System design QA - rs-hash/GETTHATJOB GitHub Wiki

1. Handling Millions of Requests per Second

Interviewer: “Your system needs to handle millions of requests per second. What’s your approach?”

You: I’ll start with a load balancer to evenly distribute traffic across multiple application servers and I will also use a Reverse Proxy like NGINX or AWS ALB for added routing intelligence.

2. Server Failures and High Availability

Interviewer: “What happens if a server goes down?”

You: I’d replicate data across multiple servers and set up a heartbeat mechanism to detect failures. Failed servers are replaced using auto-scaling in cloud services.

3. Scaling for Traffic Spikes

Interviewer: “What if traffic spikes overnight?”

You: Horizontal scaling, I’d add more servers dynamically behind the load balancer using auto-scaling groups or Kubernetes clusters.

I will also use caching layers like Redis or Memcached to reduce backend load.

4. Storing Large Volumes of Data

Interviewer: “How would you store terabytes or petabytes of data?”

You: I’d shard the database and distribute data across multiple nodes using techniques like consistent hashing to avoid data imbalance.

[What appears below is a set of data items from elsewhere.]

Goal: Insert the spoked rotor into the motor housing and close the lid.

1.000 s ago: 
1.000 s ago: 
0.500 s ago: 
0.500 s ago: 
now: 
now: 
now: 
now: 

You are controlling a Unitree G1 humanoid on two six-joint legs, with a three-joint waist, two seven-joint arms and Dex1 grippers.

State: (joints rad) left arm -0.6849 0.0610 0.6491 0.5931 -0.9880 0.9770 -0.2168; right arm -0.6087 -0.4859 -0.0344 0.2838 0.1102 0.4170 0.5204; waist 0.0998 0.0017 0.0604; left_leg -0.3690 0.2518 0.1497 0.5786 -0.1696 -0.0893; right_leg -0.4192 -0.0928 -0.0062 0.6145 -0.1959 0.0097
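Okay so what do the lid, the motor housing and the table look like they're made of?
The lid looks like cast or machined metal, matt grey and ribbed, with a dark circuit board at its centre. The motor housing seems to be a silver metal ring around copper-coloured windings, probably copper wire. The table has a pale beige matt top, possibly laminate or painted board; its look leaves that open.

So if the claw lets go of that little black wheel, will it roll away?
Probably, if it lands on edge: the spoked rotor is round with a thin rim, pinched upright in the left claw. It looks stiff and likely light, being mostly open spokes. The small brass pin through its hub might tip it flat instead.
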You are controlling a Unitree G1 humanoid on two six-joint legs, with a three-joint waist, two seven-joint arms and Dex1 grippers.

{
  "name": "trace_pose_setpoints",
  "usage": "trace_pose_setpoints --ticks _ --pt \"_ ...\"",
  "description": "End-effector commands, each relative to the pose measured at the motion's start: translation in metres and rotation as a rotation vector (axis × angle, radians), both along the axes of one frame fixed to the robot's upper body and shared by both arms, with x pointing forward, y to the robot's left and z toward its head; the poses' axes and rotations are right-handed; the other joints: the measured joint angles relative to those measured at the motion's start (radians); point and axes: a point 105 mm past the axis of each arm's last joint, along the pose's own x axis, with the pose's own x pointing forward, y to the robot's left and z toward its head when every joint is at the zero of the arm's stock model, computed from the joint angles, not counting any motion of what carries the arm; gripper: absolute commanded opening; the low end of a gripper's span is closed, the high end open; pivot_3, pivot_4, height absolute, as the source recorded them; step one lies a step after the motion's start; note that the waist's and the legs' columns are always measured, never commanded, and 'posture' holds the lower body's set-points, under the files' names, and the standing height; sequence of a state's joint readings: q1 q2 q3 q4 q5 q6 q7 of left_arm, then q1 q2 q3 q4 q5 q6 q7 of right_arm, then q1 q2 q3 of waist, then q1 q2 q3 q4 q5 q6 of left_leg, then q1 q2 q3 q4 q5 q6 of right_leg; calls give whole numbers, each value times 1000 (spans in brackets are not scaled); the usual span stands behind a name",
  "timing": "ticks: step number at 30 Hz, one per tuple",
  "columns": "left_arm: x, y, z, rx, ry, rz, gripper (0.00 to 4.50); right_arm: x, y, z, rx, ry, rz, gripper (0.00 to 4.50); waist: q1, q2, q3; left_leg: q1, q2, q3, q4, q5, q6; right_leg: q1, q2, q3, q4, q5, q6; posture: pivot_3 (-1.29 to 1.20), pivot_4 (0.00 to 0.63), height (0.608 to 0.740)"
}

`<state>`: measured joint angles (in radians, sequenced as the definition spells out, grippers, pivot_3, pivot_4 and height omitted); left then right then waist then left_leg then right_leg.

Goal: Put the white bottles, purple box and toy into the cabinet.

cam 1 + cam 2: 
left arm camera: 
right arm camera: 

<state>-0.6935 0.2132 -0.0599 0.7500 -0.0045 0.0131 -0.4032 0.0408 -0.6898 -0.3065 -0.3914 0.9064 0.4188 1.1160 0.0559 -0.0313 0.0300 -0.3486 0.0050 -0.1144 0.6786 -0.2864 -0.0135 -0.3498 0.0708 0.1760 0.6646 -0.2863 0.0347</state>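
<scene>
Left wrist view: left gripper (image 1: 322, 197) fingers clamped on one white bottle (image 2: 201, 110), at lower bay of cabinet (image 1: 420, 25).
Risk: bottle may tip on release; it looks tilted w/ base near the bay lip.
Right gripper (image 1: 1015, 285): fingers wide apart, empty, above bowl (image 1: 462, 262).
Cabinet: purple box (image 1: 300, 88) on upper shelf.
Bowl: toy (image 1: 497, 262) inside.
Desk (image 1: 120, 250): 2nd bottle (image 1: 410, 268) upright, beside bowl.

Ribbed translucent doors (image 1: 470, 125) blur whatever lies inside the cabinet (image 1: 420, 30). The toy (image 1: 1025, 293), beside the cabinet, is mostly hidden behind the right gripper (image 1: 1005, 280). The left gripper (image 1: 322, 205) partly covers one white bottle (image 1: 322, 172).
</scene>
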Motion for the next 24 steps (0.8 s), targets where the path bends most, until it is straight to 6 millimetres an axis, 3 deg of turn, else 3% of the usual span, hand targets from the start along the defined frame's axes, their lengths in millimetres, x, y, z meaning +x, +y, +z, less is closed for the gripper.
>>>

5. Ensuring Data Durability

Interviewer: “How do you ensure no data is lost?”

You: Replication, I’d keep multiple copies of data using a Primary-Replica setup or a Leaderless Replication model. For mission-critical systems, multi-region replication ensures disaster recovery.

6. Dealing with Write Performance Issues

Interviewer: “Won’t replication slow down writes?”

You: It depends on whether we prioritize strong consistency or eventual consistency.

For strong consistency, wait until writes propagate to all replicas before returning success.

For high write throughput, go with eventual consistency like DynamoDB or Cassandra.

7. Conflict Resolution in Distributed Systems

Interviewer: “How do you handle conflicting writes in distributed databases?”

You: Use techniques like vector clocks or timestamps to track versions of data. Conflicts can be resolved during reads using application logic.

8. Write-Heavy Use Cases

Interviewer: “When would you use leaderless replication?”

You: Leaderless systems like Cassandra are great for high-write use cases, where speed matters more than consistency—e.g., logging systems or IoT data collection.

9. Quorums for Read/Write Operations

Interviewer: “What’s a quorum, and when would you use it?”

You: A quorum is the minimum number of nodes that must confirm an operation for it to succeed. For example:

Write quorum ensures data is stored safely.

Read quorum ensures the most recent data is retrieved.

10. Real-World Example

Interviewer: “Can you give an example where this design is applied?”

You: Imagine a video streaming platform like YouTube:

When a user uploads a video, it’s stored in a distributed file system.

A pub-sub pattern (e.g., Kafka) triggers tasks like video processing for different resolutions (720p, 1080p).

Replication ensures videos are available in multiple regions for faster playback.